One of my hobby horses has long been to note, when I am told that 35% of deaths on the road are caused by drink-driving, that it follows that 65% are caused by people who are stone cold sober and presumably in possession of their faculties. Shouldn't we be addressing their problems, whatever they are?
One can't argue with facts, P-G and so it's largely irrelevant that one or two people won't like what you've posted. It is indeed as you stated.
1) There is one piece of illogic in all this that worries me. We all see idiots driving too close to the car in front: but it's only too close GIVEN the speed involved. It would be perfectly safe at 5 mph. That means that you can classify a resulting collision as being cause by speed if you want, or by lack of clearance if you want. It's pretty arbitrary.
2) Which leads to the suggestion from me that speed cameras should be used mainly to check on tailgating, recording both the speed and separation involved. If the current ones can't do it, replace them.
A better notion would be to replace every speed camera with a policeman.
...speed cameras should be used mainly to check on tailgating...
Yes - good idea. But how?
Probably by linking them to an RPG launcher which will take out the second vehicle.
"In short, plastering the entire country in speed cameras will do precisely nothing to prevent 88% of accidents that result in a fatality."
I agree. As this post implies, I think we can all live without the remaining 12% of victims if it means not having the inconvenience or mortal panic of having to slow down for a camera, don't you?
The number of lives saved by having cameras probably doesn't even hit a couple of hundred. And if a few hundred more deaths on the road is the price for not having cameras, I think we all agree that it's a price well worth paying.
Anon,
"As this post implies, "
In two crisp words: FUCK OFF.
In a few more slightly less crisp words:
That you have not the courage to go and get yourself a blogger ID or even to sign your comment yourself is notable but ultimately of little consequence.
Failure to engage with the substantive point in my post - that the focus on automatic penalties for minor speed infractions is a serious distraction from the job of keeping our roads safe - is inexcusable.
Look: this is simple stuff: driving past my house at 29mph in a clapped out car with 1.7mm tread on your tyres when there is freezing fog is monumentally stupid and insanely dangerous yet it is legal.
Driving up the M6 at Shap on a clear early summer morning at, say 7am, at 85mph in a modern, well-maintained - ABS disk brakes all round etc etc - Golf GTi when there is not a car or house in sight for several miles around you is PERFECTLY safe yet it will get you nicked.

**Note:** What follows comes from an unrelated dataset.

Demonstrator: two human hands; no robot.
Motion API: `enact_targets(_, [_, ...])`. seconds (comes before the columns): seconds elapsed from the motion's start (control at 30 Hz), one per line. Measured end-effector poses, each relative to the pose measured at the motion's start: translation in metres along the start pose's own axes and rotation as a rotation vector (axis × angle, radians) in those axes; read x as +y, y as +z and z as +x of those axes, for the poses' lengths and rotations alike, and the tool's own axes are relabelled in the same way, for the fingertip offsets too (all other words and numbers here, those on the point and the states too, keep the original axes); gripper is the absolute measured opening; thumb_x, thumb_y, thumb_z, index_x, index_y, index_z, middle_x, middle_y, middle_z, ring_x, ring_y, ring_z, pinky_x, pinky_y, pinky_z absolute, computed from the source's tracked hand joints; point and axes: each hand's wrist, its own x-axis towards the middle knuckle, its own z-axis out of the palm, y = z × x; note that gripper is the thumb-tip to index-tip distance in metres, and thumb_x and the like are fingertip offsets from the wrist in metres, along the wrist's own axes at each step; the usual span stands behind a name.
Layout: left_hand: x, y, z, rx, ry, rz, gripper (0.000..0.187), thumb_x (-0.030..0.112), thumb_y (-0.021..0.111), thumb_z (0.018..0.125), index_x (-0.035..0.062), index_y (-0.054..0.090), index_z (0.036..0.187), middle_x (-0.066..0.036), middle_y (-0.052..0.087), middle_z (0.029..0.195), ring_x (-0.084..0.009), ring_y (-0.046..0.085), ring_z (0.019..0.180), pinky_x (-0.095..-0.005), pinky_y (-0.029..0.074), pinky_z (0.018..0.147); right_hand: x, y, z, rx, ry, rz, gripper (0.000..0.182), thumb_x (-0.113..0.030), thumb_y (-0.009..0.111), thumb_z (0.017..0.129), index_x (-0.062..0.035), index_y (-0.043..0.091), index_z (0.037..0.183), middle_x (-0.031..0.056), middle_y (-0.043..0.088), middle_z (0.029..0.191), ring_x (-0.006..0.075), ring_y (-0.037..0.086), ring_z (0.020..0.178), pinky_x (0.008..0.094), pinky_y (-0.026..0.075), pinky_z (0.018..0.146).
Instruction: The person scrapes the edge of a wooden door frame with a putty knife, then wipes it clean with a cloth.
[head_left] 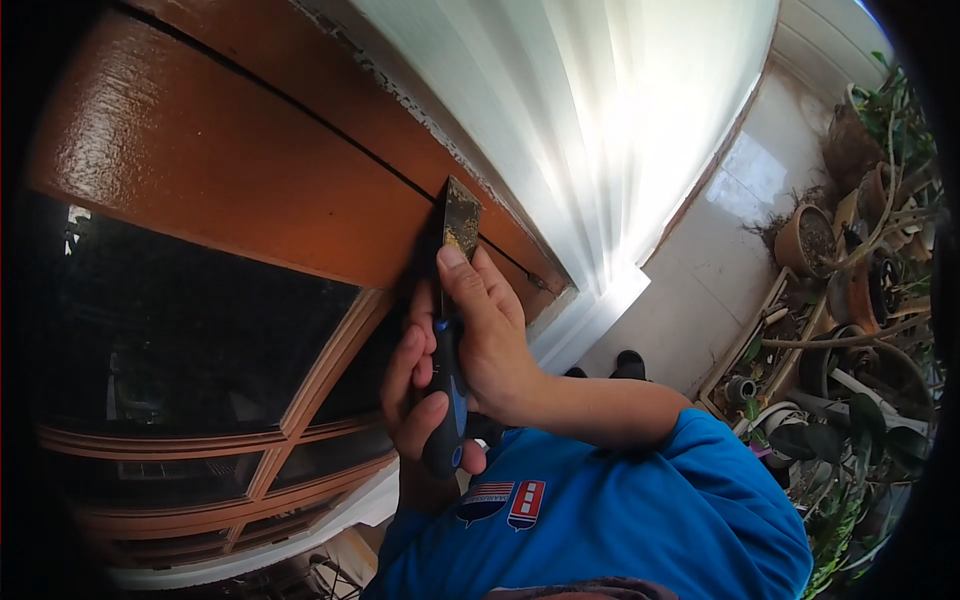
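Observation:
A scraper (448, 400) with a blue and black handle is held in both hands, its flat metal blade pointing up the view. The blade, marked with yellowish residue, lies at the dark gap in the brown wooden frame (300, 190). My left hand (418, 390) is wrapped round the handle from the left side. My right hand (490, 330) closes on the scraper near the base of the blade, its thumb pressed on the metal. Part of the handle is hidden behind the fingers.
Dark glass panes (200, 340) with wooden bars fill the left. Beside the brown frame stands a white wall (560, 120) with chipped paint along the edge. Clay pots (805, 240) and plants line the right side of the tiled floor (700, 290).

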Motion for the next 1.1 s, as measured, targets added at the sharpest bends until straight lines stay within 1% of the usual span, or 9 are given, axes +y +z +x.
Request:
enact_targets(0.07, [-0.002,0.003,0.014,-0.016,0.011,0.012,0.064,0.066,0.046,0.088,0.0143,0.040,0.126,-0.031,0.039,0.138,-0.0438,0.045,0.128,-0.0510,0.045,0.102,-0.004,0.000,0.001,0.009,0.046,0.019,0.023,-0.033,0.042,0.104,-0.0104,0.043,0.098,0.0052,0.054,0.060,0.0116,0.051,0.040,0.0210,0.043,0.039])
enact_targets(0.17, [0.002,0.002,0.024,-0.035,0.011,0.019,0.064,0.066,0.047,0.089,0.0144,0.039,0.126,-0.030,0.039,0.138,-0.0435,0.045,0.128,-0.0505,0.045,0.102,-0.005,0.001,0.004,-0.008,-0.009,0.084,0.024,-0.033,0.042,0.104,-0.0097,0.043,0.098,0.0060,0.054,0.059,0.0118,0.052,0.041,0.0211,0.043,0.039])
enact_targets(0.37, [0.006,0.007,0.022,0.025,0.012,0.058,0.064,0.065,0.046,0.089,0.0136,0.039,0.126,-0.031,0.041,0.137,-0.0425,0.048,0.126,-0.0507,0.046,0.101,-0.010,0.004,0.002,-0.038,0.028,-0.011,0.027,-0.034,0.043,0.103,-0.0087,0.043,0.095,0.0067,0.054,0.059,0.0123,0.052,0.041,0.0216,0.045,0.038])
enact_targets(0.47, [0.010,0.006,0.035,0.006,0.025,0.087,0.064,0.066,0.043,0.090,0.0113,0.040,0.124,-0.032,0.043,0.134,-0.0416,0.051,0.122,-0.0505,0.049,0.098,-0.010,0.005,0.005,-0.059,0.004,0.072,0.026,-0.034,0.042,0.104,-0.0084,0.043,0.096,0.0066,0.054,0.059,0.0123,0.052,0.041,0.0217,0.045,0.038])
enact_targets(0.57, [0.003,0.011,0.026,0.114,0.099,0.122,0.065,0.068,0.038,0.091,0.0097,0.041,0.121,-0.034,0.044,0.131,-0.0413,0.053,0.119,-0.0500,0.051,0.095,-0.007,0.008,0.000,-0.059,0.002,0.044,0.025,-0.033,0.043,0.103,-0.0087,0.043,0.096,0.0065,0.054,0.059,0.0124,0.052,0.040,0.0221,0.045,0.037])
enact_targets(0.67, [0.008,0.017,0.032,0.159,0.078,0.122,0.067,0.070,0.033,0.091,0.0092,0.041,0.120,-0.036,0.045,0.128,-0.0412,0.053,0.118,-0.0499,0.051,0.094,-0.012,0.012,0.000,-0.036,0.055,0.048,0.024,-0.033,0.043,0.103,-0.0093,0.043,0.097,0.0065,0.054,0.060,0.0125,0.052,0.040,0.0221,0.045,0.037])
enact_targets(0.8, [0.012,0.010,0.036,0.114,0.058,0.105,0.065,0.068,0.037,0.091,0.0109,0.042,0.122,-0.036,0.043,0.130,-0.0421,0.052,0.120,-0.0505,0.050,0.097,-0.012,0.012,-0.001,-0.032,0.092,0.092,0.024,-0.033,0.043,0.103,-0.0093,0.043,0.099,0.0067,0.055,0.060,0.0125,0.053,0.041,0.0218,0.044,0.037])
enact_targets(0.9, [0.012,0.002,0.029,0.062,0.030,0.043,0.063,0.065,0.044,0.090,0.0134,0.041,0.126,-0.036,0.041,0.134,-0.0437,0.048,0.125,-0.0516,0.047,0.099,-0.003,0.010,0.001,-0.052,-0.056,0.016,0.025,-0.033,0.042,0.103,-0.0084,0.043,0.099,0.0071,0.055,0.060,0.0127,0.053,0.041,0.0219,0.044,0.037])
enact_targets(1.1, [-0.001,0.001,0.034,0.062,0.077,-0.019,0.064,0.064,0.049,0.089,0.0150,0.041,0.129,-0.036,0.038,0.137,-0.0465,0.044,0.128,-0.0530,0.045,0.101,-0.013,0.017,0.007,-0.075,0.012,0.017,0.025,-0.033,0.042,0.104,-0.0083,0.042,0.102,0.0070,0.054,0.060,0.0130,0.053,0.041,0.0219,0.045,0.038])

These are extreme examples, but they are illustrative: if a camera cannot distinguish correctly between these supremely obvious cases, then they really are useless. Yet you choose willfully to ignore this. You are either a moron - in which case you deserve our pity - or you are being deliberately obtuse in which case you can FUCK OFF.
The 70mph limit was set in the 60s when precious few cars could achieve - let alone sustain for long periods - such a speed. If we applied the thinking used to set the limit in the 60s, the motorway speed limit would now be ~100mph.
It was set at a time when almost no cars used disk brakes and 20 years - count them: TWENTY YEARS - before ABS became common place.
Whilst thinking/reaction times will not have changed much, if at all, in the intervening period, braking distances have been slashed. The highway code figures bear no relation whatsoever to those achievable by modern cars.
It is not - I would say it almost never - speed that kills. It is INAPPROPRIATE speed that is the problem.
The speed limit in the UK is 70 on the highways? It's still 55 on the interstates here, although there's places where you can do 65. And PG, speed does not kill; even inappropriate speed does not kill. It's running into stuff that'll do you in every time.